[Items from a dataset]
········

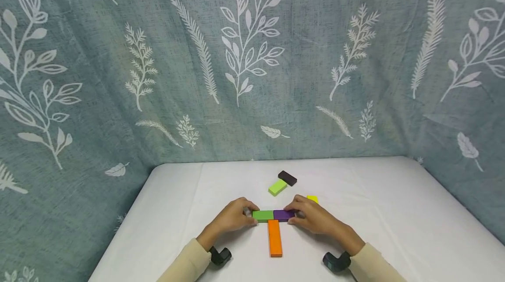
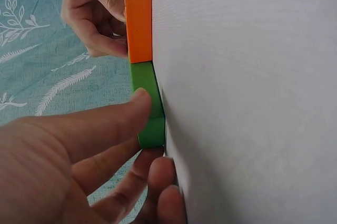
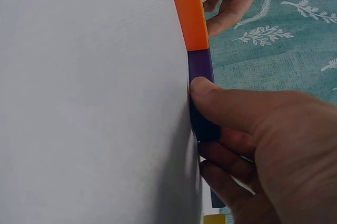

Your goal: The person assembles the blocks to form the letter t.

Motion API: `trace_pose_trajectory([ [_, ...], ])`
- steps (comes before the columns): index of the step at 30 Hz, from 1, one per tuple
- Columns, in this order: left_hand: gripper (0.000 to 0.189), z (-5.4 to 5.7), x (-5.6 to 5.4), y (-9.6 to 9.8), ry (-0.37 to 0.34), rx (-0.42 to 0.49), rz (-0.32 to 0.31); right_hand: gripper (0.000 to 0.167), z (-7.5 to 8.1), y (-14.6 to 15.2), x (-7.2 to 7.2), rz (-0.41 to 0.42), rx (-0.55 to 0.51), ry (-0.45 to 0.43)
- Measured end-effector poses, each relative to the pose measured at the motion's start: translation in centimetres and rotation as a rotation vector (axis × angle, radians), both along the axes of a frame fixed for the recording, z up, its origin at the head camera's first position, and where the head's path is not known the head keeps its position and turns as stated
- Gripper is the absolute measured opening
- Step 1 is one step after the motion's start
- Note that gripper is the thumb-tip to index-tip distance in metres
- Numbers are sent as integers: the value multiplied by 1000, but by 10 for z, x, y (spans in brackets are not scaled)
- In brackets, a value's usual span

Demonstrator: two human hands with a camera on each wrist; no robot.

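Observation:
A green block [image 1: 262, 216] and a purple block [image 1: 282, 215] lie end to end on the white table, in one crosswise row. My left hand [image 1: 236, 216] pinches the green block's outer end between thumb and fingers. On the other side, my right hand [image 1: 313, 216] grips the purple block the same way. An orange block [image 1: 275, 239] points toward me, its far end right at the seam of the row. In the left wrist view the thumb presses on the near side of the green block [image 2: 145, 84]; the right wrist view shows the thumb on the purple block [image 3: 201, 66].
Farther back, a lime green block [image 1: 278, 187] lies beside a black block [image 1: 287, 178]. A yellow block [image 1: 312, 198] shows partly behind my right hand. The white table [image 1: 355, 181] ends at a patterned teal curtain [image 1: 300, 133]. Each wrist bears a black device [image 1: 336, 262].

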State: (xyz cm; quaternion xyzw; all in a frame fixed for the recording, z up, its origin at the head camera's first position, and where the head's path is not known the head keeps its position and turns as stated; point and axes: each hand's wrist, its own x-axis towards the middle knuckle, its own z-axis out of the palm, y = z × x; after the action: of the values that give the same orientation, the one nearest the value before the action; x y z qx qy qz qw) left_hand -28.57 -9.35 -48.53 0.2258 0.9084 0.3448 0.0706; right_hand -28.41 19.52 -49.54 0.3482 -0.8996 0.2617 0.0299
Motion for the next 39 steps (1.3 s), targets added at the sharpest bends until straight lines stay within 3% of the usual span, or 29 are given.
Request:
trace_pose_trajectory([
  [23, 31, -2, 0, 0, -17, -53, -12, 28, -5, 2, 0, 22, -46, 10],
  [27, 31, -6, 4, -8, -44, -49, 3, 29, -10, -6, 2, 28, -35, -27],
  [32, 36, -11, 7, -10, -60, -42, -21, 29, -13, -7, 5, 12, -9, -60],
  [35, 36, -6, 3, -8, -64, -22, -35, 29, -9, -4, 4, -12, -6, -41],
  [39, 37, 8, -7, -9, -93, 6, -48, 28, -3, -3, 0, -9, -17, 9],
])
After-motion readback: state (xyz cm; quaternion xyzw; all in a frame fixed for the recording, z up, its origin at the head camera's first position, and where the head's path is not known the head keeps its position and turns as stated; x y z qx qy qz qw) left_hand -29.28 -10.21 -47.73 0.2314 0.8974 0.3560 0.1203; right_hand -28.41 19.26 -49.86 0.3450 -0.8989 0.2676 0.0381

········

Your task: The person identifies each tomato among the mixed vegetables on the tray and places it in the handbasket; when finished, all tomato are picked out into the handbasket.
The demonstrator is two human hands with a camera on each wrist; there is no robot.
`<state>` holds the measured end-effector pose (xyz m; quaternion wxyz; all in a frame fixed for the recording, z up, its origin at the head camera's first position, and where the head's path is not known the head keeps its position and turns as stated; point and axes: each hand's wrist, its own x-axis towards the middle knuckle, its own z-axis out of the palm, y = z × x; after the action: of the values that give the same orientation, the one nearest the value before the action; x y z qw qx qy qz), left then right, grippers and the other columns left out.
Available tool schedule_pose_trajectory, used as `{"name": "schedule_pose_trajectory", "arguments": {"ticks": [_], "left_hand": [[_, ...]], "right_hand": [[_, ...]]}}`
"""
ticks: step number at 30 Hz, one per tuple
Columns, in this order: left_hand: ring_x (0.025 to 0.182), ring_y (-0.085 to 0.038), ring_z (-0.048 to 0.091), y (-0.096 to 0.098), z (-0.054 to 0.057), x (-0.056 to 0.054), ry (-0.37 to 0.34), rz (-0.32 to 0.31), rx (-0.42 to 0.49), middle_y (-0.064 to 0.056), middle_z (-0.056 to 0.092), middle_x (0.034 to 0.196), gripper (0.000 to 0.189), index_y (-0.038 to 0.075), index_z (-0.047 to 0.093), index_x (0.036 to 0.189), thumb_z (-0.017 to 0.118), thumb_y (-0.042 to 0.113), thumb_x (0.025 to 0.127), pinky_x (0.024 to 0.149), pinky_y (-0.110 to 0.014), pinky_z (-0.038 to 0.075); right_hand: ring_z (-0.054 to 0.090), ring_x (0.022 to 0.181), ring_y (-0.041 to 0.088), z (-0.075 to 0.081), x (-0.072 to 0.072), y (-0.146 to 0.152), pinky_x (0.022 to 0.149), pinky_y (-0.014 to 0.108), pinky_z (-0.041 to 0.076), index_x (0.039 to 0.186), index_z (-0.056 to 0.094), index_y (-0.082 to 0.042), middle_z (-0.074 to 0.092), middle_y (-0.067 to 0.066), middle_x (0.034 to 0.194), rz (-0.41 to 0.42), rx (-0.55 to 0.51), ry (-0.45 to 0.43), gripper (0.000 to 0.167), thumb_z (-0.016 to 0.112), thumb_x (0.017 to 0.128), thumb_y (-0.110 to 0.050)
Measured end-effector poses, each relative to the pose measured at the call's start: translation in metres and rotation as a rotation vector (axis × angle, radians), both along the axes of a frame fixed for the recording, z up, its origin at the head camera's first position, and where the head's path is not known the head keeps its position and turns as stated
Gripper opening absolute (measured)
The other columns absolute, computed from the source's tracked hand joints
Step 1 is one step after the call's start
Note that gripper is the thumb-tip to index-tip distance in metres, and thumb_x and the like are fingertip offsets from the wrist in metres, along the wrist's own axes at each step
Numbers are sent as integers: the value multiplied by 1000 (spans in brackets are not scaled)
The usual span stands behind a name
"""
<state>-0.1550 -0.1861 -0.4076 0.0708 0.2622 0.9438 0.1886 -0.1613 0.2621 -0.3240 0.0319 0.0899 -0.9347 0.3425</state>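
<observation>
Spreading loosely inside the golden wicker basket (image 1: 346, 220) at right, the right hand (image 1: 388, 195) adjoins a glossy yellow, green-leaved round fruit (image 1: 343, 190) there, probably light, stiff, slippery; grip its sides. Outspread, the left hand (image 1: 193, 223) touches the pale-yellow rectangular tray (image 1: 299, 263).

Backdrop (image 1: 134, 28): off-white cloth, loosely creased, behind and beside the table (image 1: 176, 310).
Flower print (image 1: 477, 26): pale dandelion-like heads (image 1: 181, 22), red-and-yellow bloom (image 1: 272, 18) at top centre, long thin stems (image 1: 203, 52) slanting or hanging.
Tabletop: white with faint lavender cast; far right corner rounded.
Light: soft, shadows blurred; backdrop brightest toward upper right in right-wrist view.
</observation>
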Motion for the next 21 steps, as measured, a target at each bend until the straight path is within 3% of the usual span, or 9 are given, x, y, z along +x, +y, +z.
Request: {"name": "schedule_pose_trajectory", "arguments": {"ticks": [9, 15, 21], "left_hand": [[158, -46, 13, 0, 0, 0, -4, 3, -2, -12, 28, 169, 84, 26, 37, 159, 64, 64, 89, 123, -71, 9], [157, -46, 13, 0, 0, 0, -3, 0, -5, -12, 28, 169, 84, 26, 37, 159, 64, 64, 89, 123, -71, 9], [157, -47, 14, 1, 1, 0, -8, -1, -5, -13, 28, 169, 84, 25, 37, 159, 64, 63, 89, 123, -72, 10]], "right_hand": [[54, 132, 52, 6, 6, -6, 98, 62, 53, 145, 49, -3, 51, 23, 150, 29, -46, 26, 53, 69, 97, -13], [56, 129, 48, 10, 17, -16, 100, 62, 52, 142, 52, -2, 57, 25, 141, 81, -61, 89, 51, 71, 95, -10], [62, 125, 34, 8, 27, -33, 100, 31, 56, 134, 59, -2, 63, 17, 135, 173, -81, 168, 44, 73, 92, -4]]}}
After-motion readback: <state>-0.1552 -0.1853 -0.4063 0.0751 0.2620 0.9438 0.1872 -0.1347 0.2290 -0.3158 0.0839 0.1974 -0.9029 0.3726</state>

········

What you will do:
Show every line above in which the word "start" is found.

The answer:
- Measured end-effector poses, each relative to the pose measured at the motion's start: translation in centimetres and rotation as a rotation vector (axis × angle, radians), both along the axes of a frame fixed for the recording, z up, its origin at the head camera's first position, and where the head's path is not known the head keeps its position and turns as stated
- Step 1 is one step after the motion's start
Measured end-effector poses, each relative to the pose measured at the call's start: translation in metres and rotation as a rotation vector (axis × angle, radians), both along the axes of a frame fixed for the recording, z up, its origin at the head camera's first position, and where the head's path is not known the head keeps its position and turns as stated
Step 1 is one step after the call's start

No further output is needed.